# Directions
Only one stretch of the data is wanted: the line containing "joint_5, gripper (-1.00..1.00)", the line containing "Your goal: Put", and every line between them, copied exactly.

# Data block

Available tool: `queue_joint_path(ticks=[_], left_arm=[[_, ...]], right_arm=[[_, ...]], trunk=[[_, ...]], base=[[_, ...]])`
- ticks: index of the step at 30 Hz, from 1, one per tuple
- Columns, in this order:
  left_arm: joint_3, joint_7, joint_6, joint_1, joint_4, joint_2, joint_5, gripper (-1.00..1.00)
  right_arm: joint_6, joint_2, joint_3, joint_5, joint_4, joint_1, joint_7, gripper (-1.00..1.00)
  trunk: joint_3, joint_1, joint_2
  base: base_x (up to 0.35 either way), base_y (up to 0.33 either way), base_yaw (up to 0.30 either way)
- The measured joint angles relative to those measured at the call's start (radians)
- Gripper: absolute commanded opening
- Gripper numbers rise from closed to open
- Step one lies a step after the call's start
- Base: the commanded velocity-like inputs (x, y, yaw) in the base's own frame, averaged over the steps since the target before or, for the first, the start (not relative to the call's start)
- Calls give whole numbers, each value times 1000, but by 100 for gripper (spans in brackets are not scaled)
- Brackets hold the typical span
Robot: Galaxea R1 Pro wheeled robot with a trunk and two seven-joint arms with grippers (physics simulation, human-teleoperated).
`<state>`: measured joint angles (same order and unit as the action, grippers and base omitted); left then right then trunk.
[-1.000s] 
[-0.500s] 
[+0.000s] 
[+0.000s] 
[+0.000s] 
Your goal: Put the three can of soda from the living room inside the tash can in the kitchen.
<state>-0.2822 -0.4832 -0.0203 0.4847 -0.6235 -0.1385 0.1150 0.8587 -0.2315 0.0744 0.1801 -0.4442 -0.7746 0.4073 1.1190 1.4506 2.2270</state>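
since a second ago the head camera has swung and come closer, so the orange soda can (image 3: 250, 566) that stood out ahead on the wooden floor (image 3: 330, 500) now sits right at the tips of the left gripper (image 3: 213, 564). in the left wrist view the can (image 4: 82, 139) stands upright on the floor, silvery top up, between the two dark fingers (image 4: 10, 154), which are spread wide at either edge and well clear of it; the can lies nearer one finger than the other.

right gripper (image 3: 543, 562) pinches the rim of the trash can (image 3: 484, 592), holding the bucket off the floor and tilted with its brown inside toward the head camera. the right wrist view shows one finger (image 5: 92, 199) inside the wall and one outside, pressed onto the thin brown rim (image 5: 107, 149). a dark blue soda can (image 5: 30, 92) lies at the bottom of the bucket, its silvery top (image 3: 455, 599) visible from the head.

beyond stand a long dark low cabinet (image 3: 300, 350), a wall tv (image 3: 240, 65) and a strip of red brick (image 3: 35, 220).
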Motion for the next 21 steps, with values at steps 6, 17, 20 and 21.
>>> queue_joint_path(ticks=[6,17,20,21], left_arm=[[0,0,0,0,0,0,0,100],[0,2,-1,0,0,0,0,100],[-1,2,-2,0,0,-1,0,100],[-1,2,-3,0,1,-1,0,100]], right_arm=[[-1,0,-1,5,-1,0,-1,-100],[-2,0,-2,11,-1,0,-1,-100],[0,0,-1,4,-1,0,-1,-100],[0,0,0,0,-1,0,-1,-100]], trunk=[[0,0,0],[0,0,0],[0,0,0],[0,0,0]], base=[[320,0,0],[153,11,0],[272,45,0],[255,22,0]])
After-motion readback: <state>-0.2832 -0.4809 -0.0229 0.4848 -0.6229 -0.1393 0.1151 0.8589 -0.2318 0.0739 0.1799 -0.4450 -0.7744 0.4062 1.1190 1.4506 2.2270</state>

# Result for this exercise
  left_arm: joint_3, joint_7, joint_6, joint_1, joint_4, joint_2, joint_5, gripper (-1.00..1.00)
  right_arm: joint_6, joint_2, joint_3, joint_5, joint_4, joint_1, joint_7, gripper (-1.00..1.00)
  trunk: joint_3, joint_1, joint_2
  base: base_x (up to 0.35 either way), base_y (up to 0.33 either way), base_yaw (up to 0.30 either way)
- The measured joint angles relative to those measured at the call's start (radians)
- Gripper: absolute commanded opening
- Gripper numbers rise from closed to open
- Step one lies a step after the call's start
- Base: the commanded velocity-like inputs (x, y, yaw) in the base's own frame, averaged over the steps since the target before or, for the first, the start (not relative to the call's start)
- Calls give whole numbers, each value times 1000, but by 100 for gripper (spans in brackets are not scaled)
- Brackets hold the typical span
Robot: Galaxea R1 Pro wheeled robot with a trunk and two seven-joint arms with grippers (physics simulation, human-teleoperated).
`<state>`: measured joint angles (same order and unit as the action, grippers and base omitted); left then right then trunk.
[-1.000s] 
[-0.500s] 
[+0.000s] 
[+0.000s] 
[+0.000s] 
Your goal: Put the three can of soda from the living room inside the tash can in the kitchen.

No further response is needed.